Sebastian Shakespeare
15 Jul 2008


How apt that London waiter Ross Raisin has been nominated for the £60,000 Dylan Thomas Prize, for authors under the age of 30. The bohemian poet Dylan Thomas was unaccountably rude to a whole host of waiters and barmen during his lifetime; while drunk, he had the nasty habit of pretending to be a dog and biting people, and he once famously emptied the contents of his stomach onto the floor of the Colony Room Club in Soho. So this really is payback time.

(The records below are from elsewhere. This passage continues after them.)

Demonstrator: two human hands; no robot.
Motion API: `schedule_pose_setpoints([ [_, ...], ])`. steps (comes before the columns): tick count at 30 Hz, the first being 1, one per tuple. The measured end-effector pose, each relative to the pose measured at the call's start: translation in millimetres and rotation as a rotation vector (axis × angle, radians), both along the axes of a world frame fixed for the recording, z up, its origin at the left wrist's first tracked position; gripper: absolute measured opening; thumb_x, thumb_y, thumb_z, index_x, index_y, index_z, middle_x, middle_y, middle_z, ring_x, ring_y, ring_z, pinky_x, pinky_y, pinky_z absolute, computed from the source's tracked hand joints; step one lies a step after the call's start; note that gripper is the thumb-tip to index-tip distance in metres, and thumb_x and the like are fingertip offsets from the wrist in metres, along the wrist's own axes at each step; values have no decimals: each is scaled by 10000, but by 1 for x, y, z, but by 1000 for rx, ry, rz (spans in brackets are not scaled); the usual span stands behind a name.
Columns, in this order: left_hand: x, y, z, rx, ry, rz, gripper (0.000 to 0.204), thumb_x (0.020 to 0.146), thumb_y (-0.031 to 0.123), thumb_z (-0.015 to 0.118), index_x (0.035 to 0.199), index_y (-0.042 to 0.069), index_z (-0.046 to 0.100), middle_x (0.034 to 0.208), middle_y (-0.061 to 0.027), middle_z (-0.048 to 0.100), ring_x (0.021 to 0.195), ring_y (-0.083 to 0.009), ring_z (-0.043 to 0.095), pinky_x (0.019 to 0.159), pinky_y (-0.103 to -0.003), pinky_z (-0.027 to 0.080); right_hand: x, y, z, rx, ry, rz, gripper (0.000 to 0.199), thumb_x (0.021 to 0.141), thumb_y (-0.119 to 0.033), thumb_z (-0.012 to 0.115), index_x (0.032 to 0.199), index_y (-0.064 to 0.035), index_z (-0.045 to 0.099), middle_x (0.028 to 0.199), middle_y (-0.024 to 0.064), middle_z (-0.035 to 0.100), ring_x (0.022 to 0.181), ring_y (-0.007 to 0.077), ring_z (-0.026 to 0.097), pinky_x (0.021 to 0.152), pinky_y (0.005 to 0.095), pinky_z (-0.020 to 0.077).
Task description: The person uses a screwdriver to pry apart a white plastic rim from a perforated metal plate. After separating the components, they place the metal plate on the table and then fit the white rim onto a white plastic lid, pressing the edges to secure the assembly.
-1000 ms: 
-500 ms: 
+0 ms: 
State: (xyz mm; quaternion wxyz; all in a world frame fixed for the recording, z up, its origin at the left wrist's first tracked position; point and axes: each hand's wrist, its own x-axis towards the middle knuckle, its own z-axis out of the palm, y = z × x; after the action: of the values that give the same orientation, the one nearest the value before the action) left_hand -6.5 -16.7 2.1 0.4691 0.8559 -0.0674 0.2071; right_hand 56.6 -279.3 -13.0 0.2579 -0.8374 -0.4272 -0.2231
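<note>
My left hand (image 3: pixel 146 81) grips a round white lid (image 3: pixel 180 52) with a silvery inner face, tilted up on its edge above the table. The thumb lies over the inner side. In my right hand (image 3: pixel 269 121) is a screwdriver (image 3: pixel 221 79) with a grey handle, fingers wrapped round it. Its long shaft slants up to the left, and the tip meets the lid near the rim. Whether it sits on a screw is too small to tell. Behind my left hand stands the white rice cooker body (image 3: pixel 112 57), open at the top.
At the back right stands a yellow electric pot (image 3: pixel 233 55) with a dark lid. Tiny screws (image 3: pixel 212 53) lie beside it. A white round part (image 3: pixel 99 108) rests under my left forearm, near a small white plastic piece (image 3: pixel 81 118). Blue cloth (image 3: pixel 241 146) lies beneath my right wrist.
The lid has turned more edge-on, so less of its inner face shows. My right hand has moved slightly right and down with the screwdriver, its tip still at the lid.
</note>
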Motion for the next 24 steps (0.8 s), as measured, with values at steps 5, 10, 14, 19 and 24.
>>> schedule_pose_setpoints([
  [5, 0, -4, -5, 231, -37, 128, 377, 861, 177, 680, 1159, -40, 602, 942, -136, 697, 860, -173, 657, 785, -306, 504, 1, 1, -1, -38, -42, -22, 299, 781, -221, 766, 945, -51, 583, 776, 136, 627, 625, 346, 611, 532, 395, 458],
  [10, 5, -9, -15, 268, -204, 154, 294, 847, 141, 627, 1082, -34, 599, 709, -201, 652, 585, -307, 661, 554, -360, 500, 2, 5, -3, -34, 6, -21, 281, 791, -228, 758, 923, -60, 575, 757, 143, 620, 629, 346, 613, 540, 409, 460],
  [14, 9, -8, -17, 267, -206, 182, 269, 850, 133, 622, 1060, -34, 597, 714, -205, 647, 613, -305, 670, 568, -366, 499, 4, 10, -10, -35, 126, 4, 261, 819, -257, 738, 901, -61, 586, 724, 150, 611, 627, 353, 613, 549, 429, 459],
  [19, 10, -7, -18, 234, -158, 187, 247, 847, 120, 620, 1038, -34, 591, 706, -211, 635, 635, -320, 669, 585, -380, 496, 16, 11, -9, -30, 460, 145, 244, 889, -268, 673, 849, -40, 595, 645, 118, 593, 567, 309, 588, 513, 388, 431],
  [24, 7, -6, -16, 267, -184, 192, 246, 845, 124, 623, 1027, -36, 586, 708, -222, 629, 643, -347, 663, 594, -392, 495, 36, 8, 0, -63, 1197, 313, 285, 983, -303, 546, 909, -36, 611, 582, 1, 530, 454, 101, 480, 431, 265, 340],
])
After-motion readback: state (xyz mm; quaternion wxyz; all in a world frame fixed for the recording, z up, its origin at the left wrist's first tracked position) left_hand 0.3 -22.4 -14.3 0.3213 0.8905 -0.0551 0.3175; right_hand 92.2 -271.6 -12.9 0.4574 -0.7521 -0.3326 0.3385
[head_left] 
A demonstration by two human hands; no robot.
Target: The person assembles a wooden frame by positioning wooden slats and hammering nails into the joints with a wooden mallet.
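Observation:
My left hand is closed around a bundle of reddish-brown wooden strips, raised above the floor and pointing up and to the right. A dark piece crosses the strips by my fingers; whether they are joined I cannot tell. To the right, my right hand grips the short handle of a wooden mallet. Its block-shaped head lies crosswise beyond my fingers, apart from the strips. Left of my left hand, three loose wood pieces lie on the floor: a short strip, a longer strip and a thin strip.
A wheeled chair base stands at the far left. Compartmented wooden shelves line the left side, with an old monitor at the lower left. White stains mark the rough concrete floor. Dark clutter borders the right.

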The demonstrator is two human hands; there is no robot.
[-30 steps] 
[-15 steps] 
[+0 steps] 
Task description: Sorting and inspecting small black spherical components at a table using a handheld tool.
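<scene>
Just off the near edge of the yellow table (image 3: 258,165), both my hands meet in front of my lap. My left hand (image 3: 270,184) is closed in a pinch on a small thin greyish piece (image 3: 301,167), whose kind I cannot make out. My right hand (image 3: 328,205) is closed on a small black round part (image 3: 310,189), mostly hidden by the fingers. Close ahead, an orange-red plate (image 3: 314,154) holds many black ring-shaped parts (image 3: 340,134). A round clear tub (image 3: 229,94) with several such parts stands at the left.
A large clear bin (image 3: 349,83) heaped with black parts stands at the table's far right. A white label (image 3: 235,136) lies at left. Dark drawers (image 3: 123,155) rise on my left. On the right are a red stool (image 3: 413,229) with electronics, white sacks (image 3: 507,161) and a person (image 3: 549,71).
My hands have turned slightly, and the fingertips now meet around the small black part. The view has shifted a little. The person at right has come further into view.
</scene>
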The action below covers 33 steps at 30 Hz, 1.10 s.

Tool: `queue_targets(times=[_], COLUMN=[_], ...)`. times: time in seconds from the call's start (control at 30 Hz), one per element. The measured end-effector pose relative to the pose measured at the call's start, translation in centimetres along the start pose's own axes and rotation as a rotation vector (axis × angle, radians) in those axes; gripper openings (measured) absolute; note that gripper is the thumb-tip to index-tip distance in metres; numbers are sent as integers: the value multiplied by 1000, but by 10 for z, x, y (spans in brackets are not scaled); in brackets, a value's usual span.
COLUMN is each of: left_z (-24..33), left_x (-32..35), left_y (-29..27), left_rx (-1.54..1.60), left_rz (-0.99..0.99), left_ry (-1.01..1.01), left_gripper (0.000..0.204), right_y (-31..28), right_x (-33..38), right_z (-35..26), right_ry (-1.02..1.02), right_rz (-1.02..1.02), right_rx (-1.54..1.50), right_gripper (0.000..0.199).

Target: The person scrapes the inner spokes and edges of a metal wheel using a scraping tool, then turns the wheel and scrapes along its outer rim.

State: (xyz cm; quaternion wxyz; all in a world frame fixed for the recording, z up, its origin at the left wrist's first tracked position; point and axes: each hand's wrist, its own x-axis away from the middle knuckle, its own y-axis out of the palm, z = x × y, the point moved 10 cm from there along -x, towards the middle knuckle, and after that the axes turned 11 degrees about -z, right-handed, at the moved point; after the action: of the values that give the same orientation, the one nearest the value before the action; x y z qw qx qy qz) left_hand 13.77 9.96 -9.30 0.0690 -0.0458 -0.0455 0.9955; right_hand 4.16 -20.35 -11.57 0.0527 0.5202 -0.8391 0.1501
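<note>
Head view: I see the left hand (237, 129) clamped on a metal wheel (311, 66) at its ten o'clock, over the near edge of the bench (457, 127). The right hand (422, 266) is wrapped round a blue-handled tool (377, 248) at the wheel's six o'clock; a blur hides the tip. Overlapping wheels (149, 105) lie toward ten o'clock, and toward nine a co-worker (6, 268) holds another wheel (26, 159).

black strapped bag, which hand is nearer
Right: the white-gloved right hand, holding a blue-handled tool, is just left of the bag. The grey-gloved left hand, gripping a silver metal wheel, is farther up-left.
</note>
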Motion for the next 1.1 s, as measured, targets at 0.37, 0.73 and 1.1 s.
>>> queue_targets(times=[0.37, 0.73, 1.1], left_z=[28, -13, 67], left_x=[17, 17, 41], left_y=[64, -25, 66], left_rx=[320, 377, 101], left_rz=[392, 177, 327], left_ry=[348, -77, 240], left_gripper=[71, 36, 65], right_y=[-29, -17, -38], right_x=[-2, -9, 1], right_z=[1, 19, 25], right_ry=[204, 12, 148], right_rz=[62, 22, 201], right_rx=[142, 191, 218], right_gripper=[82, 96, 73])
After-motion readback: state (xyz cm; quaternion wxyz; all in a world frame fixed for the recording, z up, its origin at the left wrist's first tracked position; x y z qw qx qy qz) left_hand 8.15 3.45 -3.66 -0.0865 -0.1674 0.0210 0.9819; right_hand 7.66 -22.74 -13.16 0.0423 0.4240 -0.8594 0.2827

Raisin, whose debut novel God's Own Country has been nominated for the biennial prize, continues to serve at Smiths of Smithfield for two days a week and says he prefers waiting to writing: "It's much more fun working there than sitting on your own writing." So long as you are not serving oafs like Thomas.

As Ernest Hemingway observed, it is much easier to write about what you know than what you don't know. And drudgery can be a nursemaid as well as a spur to creativity. TS Eliot worked at Lloyds Bank in London to help make ends meet, and Philip Larkin was a librarian in Hull for most of his life. Their boring, humdrum jobs provided them with the necessary stability and security to write.

Thus Raisin joins a distinguished roll call of people who have done the most unlikely jobs before turning to a writing career. Paul Torday worked in engineering and industry for 30 years until he published his first novel, Salmon Fishing in the Yemen, at the age of 60. Magnus Mills was a London bus driver for 12 years and wrote his 1998 Bookershortlisted debut The Restraint of Beasts between shifts on the 159 route from Brixton to Streatham. Catherine O'Flynn toiled at a record store at a shopping centre in the West Midlands which provided her with the inspiration for last year's Costa prize-winning fictional debut, What Was Lost.

The impecunious West Country widow Mary Wesley knitted for a living before having her first novel published to acclaim, aged 70. Even Alastair Campbell has taken up novel writing after a lifetime of spinning yarns in Downing Street. Fay Weldon, Peter Carey and Salman Rushdie all beavered away as advertising copywriters before becoming novelists. Somerset Maugham was a medical student at King's College, London, for five years. Far from being a creative dead end, he saw this as the ideal chance to observe "life in the raw" and experience a range of emotions.

Working the tables no doubt brought Raisin into contact with a whole range of emotions. But if you want to feature in his next novel, do not go gentle into his good restaurant without leaving a very fat tip.